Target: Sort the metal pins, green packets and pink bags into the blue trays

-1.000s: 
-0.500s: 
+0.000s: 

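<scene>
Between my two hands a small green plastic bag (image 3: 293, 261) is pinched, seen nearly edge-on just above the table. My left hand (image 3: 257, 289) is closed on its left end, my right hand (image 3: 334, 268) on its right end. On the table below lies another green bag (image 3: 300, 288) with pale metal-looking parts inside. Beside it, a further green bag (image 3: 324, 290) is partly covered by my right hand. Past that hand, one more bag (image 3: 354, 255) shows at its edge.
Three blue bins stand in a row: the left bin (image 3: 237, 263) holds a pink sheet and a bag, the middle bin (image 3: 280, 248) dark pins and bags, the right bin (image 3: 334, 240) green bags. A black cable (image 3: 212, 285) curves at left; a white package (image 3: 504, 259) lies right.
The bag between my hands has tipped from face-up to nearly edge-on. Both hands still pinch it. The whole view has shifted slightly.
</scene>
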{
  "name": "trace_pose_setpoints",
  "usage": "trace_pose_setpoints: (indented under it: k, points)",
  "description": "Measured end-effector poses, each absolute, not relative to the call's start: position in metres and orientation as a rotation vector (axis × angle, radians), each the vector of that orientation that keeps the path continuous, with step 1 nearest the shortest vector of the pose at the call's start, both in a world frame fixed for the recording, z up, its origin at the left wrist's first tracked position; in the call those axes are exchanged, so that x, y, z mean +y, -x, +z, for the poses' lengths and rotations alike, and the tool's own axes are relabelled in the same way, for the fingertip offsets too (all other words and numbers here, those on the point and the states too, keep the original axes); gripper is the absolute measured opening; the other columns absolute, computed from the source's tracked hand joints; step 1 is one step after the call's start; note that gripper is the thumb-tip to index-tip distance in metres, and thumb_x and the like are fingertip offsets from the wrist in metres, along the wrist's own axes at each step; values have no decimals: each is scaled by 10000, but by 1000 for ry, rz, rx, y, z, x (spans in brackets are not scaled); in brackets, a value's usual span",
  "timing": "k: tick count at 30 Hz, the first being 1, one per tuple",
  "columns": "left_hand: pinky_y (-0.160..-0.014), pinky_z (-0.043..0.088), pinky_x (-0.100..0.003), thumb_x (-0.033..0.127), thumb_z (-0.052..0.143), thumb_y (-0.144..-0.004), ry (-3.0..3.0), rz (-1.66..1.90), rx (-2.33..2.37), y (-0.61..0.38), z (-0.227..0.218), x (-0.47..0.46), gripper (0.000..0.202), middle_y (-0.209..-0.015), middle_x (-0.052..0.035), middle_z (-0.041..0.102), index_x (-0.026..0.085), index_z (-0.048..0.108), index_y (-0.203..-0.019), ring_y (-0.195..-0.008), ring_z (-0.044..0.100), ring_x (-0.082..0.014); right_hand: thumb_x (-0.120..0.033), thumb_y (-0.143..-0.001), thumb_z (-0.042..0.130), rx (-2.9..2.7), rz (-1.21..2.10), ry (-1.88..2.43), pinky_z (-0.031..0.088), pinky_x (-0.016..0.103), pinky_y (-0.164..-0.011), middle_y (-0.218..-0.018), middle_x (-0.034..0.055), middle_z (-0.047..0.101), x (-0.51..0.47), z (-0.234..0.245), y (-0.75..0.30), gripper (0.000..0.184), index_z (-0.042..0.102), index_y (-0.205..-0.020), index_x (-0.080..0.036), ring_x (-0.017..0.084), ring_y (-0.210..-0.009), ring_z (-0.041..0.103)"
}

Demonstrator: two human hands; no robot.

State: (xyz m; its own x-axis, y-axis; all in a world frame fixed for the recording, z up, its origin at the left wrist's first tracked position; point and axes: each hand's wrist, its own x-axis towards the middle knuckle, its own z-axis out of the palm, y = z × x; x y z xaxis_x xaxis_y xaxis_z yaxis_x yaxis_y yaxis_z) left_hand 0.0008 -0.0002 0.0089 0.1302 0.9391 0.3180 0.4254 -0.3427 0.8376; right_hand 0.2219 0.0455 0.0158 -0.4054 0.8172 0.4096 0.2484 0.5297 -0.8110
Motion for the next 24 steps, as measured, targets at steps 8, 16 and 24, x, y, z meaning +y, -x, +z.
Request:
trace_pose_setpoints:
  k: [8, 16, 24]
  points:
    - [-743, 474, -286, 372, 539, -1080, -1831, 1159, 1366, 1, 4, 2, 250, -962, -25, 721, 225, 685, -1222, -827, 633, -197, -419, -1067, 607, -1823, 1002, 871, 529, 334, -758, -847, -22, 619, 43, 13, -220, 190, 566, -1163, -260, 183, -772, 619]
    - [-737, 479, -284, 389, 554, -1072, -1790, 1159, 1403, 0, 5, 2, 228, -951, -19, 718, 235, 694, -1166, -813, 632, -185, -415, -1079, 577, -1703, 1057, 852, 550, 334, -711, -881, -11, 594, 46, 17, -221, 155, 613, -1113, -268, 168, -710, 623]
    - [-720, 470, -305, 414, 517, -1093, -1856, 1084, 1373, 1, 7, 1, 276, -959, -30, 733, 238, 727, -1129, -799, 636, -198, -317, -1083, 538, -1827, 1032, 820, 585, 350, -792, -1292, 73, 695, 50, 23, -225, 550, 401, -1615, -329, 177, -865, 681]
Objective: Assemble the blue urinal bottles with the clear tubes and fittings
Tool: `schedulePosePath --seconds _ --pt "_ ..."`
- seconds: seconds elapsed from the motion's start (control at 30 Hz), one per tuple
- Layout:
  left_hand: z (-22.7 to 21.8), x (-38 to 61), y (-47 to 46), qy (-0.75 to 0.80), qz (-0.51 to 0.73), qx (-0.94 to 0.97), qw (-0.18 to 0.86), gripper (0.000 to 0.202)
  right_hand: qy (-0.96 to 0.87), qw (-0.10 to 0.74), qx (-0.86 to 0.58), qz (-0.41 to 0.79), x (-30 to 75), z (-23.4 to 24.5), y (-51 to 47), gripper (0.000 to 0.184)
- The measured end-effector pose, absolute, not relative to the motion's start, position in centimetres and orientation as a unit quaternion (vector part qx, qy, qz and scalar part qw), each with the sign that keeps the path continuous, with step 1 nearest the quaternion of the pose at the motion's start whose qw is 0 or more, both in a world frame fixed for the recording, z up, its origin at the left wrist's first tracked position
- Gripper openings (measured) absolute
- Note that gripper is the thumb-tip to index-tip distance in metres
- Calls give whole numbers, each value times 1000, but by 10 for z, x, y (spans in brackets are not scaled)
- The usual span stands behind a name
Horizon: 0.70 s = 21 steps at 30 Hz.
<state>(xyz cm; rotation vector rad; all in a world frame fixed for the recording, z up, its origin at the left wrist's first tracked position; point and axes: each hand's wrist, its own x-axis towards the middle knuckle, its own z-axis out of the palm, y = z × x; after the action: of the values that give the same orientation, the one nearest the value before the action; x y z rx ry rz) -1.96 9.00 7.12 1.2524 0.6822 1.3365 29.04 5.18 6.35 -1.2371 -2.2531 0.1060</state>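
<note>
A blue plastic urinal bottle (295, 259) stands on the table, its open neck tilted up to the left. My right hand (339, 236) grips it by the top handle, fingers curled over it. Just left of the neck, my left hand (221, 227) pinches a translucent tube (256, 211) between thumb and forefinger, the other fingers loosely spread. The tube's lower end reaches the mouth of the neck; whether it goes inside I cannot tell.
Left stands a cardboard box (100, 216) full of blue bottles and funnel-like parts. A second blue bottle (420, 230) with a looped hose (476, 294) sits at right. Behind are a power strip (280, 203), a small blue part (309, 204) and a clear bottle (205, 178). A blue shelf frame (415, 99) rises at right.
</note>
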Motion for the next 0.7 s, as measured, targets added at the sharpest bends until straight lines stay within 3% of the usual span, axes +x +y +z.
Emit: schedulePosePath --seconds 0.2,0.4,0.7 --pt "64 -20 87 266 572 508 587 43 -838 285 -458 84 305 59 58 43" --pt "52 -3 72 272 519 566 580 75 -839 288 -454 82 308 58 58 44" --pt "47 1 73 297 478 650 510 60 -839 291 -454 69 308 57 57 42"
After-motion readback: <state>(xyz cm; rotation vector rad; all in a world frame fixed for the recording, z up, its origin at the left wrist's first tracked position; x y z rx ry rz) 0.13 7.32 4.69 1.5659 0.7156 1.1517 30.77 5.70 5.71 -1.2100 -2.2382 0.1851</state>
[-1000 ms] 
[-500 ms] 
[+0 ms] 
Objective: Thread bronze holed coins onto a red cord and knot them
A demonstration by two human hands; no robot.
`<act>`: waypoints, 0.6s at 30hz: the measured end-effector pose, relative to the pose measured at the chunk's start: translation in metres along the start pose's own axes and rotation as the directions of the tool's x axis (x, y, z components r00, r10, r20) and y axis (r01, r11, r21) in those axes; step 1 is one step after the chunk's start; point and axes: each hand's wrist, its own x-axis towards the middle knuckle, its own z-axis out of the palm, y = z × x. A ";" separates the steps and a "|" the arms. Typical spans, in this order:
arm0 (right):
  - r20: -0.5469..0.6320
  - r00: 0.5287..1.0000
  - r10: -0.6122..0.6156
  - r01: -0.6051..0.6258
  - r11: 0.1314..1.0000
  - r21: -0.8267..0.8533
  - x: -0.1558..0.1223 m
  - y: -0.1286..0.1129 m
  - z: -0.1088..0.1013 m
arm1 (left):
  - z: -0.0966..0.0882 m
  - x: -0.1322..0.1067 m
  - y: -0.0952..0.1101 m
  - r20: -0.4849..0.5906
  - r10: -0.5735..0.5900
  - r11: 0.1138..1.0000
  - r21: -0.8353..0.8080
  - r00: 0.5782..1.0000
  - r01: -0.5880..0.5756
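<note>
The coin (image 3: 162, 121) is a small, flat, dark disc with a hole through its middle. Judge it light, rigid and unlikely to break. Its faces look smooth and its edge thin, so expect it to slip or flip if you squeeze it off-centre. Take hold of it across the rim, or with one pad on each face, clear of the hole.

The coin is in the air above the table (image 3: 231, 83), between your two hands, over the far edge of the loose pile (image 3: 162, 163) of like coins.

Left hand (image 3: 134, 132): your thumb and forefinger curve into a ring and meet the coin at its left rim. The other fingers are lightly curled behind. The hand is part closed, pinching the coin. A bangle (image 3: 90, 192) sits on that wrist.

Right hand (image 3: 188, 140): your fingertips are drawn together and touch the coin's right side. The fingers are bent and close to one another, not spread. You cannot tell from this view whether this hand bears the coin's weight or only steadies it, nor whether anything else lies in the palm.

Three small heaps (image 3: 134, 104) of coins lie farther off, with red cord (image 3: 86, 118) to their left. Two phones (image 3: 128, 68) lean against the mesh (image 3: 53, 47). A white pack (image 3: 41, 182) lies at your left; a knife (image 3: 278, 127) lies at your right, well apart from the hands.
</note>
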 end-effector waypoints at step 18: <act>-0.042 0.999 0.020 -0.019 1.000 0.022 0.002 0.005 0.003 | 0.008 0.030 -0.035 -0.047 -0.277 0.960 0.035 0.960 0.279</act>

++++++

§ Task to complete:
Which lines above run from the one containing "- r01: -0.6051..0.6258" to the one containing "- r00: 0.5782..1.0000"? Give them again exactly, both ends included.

§ Your response:
  - r01: -0.6051..0.6258
  - r11: 0.1314..1.0000
  - r21: -0.8267..0.8533
  - x: -0.1558..0.1223 m
  - y: -0.1286..0.1129 m
  - z: -0.1088..0.1013 m
arm1 (left):
  - z: -0.0966..0.0882 m
  - x: -0.1322..0.1067 m
  - y: -0.0952..0.1101 m
  - r20: -0.4849..0.5906
  - r10: -0.5735..0.5900
  - r11: 0.1138..1.0000
  - r21: -0.8353..0.8080
  - r00: 0.5782..1.0000

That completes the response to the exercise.